Polla App — Reliable jackpot ingestion for Chilean Loto

Aggregate próximo pozo estimates from vetted community mirrors, enforce provenance, and publish Google Sheets updates without touching polla.cl.

Features

Orchestrates multi-source ingestion with a unified registry (pozos, resultadoslotochile, openloto) and deterministic fallbacks.
Ensures data integrity via SHA-256 content-hash verification and magnitude-based consensus quarantine (10% threshold).
Publishes structured JSONL outputs and comparison reports with full provenance traceability.
Ships a Click-based CLI (run, publish, pozos, health) with dry-run diffing and automated guardrails.
Handles rate-limiting gracefully with jittered exponential backoff and polite robots.txt enforcement.
Locks behaviour with fixture-driven pytest suites and doctests executed in CI for documentation drift.
Simplifies day-to-day DX with Make targets, Black/Ruff/Mypy automation, and GitHub Actions parity.

Tech Stack

Python 3.10+, Click CLI, Requests + BeautifulSoup parsers
Google Sheets integration via gspread + google-auth
Testing: Pytest (+ doctests), Faker fixtures
Tooling: Ruff, Black, Mypy, GitHub Actions (tests, docs, health)

Architecture at a Glance

%%{init: {"themeVariables": {"fontSize":"16px"}, "flowchart": {"htmlLabels": false, "wrap": true}}}%%
flowchart TB
  A[CLI command] --> B[Pipeline Orchestrator]
  B --> C{Source loader}
  C -->|ResultadosLotoChile| D[Primary scrape]
  C -->|OpenLoto fallback| E[Fallback scrape]
  D --> F[Normalizer]
  E --> F[Normalizer]
  F --> G["Artifacts<br/>(JSONL, reports, state)"]
  G --> H{Publish?}
  H -->|Yes| I[Google Sheets via gspread]
  H -->|No| J[Quarantine + logs]
  B --> K["Structured logging<br/>(spans + metrics)"]

Quick Start

Ensure Python 3.10+ is available (use pyenv local 3.10.13 or your preferred manager).

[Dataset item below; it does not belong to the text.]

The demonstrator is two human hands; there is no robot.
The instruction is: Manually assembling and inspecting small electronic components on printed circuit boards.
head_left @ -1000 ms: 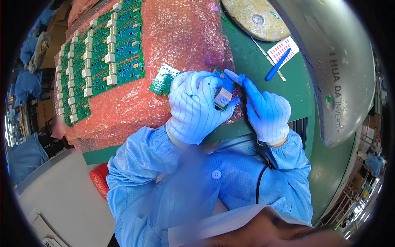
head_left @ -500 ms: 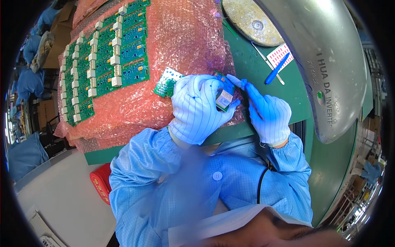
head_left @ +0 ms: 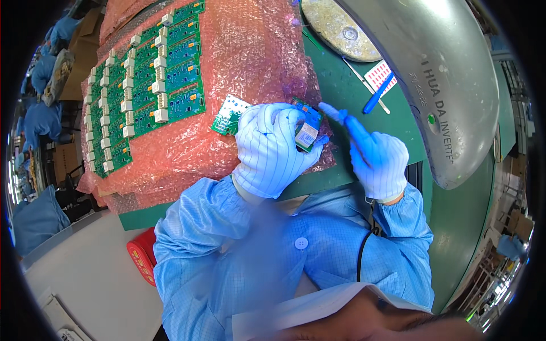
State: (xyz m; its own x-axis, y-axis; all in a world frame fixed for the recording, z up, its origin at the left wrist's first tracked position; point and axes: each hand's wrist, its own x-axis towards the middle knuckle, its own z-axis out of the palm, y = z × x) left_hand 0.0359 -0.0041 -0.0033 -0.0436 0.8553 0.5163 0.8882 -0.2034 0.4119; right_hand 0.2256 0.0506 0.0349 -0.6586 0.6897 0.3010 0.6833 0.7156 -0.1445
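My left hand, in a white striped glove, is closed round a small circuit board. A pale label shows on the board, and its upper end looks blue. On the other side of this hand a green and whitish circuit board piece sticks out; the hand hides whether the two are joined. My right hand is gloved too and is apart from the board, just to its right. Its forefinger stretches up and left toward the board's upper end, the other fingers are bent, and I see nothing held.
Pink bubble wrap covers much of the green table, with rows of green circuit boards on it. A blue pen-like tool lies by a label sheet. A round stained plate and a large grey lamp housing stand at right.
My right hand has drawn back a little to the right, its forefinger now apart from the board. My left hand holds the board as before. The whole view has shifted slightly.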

Create an isolated environment and install dependencies:

python -m venv .venv
source .venv/bin/activate
pip install -r requirements.txt
pip install -r requirements-dev.txt

Run the pozos pipeline locally:

python -m polla_app run \
  --sources pozos \
  --normalized artifacts/normalized.jsonl \
  --comparison-report artifacts/comparison_report.json \
  --summary artifacts/run_summary.json

Optional: dry-run publishing to Google Sheets once credentials are configured:

python -m polla_app publish \
  --normalized artifacts/normalized.jsonl \
  --comparison-report artifacts/comparison_report.json \
  --summary artifacts/run_summary.json \
  --worksheet "Normalized" \
  --discrepancy-tab "Discrepancies" \
  --dry-run

Configuration

Name	Type	Default	Required	Description
`GOOGLE_SPREADSHEET_ID`	string	—	For `publish`	Target worksheet key for Google Sheets publishing.
`GOOGLE_SERVICE_ACCOUNT_JSON`	JSON string	—	Conditional	Inline service account credentials (alternative to file).
`GOOGLE_CREDENTIALS` / `CREDENTIALS`	JSON string	—	Conditional	Legacy env vars recognised for service account auth.
`service_account.json`	file	—	Conditional	Disk-based credentials if env vars are not supplied.
`ALT_SOURCE_URLS`	JSON string	`{}`	No	Override source URLs for mirrors or testing.
`POLLA_USER_AGENT`	string	Library default	No	Custom HTTP user agent for polite scraping.
`POLLA_RATE_LIMIT_RPS`	float	unset	No	Per-host requests-per-second throttle.

Quality & Tests

pytest -q – executes unit/integration suites with offline fixtures; expect N passed in <10s.
ruff check polla_app tests – enforces linting, naming, and import hygiene.
mypy polla_app – verifies strict typing (3rd-party stubs ignored where unavailable).
black --check polla_app tests – maintains consistent formatting.
pytest --doctest-glob='*.md' README.md docs -q – ensures documentation examples stay executable.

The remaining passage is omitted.